O gün yediğim dayağın üzüntüsüyle eve gittim. Anam beni görüp:
- Bu ne hal, diye sorunca ona da anlattım. Anam da üzülerek:
- Bu kadar da dövmek olur mu, elleri kırılsın o öğretmenin diye beddua etti.
Ertesi gün okula gittim. Murat’da gelmişti. Beni görür görmez yanıma geldi:
- Geçmiş olsun, öğretmenin seni feci bir şekilde dövdüğünü görünce beni de senden sonra döver diye kaçtım, dedi.
O gün Türkçe dersimiz yoktu. Paydos olduğumuzda yine babamın yanına gittim. Babam alışveriş yapıyordu. Bir iki meyve yedim. Birden karşı manava gözüm takıldı. Hafız öğretmen oradaydı. Sebze alıyordu manavdan.
- Baba bak, beni döven öğretmen orada işte diyerek parmağımla Hafız öğretmeni gösterdim.
- Gel dedi, babam.
Babamla beraber karşı manava, Hafız öğretmenin yanına gittik. Hafız öğretmen beni görünce yanımdaki adamın tepki göstereceğini anladı ve birden renk attı. Kilolu ve uzun boylu olan babamın yanında cüce gibi kalmıştı. Babam sinirli sinirli:
- Sen ne hakla oğlumu bu kadar döversin, diye çıkıştı.
- Sıraya adını yazmıştı, dedi.
Babam:
- Disipline verseydin, velisi olarak beni okula çağırsaydın ben gereken tembihi yapardım. Bir daha yaramazlık yapmaması için gereken öğüdü verirdim. Bir daha yapmazdı. Nede olsa bu bir çocuk. Bir hatadır işlemiş. Böyle tekmelerle, yumruklarla çocuk dövülür mü dedi.
Hafız öğretmen:
- Hak etmişti, gereken dayağı yedi, deyince babam kükreyip yanında cüce gibi kalan Hafız öğretmenin boğazını eliyle sıktı:
- Demek sen çocuk ile çocuk oluyorsun. Bir daha benim çocuğumu dövmeye kalkış hele göreyim. Avratını neyittiğimin çocuğu.
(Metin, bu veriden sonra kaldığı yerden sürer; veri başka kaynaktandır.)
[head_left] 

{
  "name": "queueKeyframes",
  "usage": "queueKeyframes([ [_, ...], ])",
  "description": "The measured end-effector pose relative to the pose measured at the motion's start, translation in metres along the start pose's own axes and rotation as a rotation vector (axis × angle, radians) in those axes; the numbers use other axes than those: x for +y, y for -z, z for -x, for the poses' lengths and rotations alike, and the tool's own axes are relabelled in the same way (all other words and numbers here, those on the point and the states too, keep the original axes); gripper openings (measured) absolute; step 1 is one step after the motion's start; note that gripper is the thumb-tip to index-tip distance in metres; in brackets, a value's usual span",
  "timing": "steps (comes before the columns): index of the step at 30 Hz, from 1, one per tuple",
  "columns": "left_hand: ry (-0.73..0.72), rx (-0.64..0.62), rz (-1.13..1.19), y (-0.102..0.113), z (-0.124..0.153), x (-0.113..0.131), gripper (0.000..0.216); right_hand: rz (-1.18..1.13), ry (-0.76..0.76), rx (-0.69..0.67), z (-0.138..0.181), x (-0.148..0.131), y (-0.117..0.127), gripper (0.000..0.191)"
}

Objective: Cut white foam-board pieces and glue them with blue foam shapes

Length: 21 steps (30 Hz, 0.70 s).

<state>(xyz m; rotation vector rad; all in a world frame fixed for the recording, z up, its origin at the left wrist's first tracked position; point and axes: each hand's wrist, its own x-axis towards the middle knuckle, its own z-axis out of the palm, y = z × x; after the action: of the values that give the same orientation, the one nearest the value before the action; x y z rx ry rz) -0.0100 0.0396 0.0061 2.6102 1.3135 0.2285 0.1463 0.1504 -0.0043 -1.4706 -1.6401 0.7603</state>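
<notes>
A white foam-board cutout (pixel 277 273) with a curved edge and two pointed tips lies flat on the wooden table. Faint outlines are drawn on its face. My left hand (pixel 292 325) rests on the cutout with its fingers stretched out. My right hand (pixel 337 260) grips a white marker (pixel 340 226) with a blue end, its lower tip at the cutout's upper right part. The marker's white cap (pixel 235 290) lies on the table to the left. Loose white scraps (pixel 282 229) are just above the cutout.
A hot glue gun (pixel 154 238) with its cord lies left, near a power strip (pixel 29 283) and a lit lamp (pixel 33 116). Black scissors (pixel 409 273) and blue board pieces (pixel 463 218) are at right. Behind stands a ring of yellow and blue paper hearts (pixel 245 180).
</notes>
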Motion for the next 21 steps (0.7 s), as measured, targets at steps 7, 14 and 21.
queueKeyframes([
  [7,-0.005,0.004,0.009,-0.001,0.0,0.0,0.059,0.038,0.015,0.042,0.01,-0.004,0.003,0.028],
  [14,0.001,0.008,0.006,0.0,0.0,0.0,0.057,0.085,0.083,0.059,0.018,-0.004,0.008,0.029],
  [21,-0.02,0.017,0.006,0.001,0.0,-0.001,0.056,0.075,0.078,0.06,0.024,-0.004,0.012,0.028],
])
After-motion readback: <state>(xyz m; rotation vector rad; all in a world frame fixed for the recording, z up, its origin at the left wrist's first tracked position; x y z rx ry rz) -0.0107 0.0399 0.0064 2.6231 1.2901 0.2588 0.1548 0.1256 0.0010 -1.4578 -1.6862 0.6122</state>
Ayağımın altına alır çiğnerim seni itoğlit, dedi.
Hafız öğretmen renk alıp renk verdi. İlkin böyle bir tepki beklemeyerek pervasızca çıkışan öğretmen, babamın bu davranışı ile süt dökmüş kediye döndü.
Hafız öğretmeni orada bırakıp dükkana döndük. Babam:
- Hele bir daha sana elini kaldırsın onun anasını bellerim. Sana çıt dese gelip bana haber vereceksin, dedi.
O günün rahatlığı ve huzuru içinde evin yolunu tuttum. Artık Hafız öğretmen beni dövemeyecek diye seviniyordum. O günden sonraki Türkçe dersinde sınıfa giren Hafız öğretmen sınıfı yoklama yaptıktan sonra gözlerini gözlerimden kaçırıp başka öğrencilere bakarak:
- Yaptığınız bir hatadan dolayı size bir iki tane vurup bir iki söz ile azarlayan öğretmeni hemen gidip velilerinize şikayet etmeniz mi lazım? Öğretmen öğrencisini hem döver hem sever değil mi, diye hitap ederek derse başladı.
Ben yanımda oturan Murat’ın koluna sol elimle dürterek:
- Babam boğazını sıkmasaydı böyle yola gelmezdi, dedim.
Murat:
- İyi etmiş, haddini bilsin kavat. Sıraya adımızı kazımışsak ne olmuş san ki, sırayı kırmadık ya, diye yanıtlayınca birlikte gülümsedik.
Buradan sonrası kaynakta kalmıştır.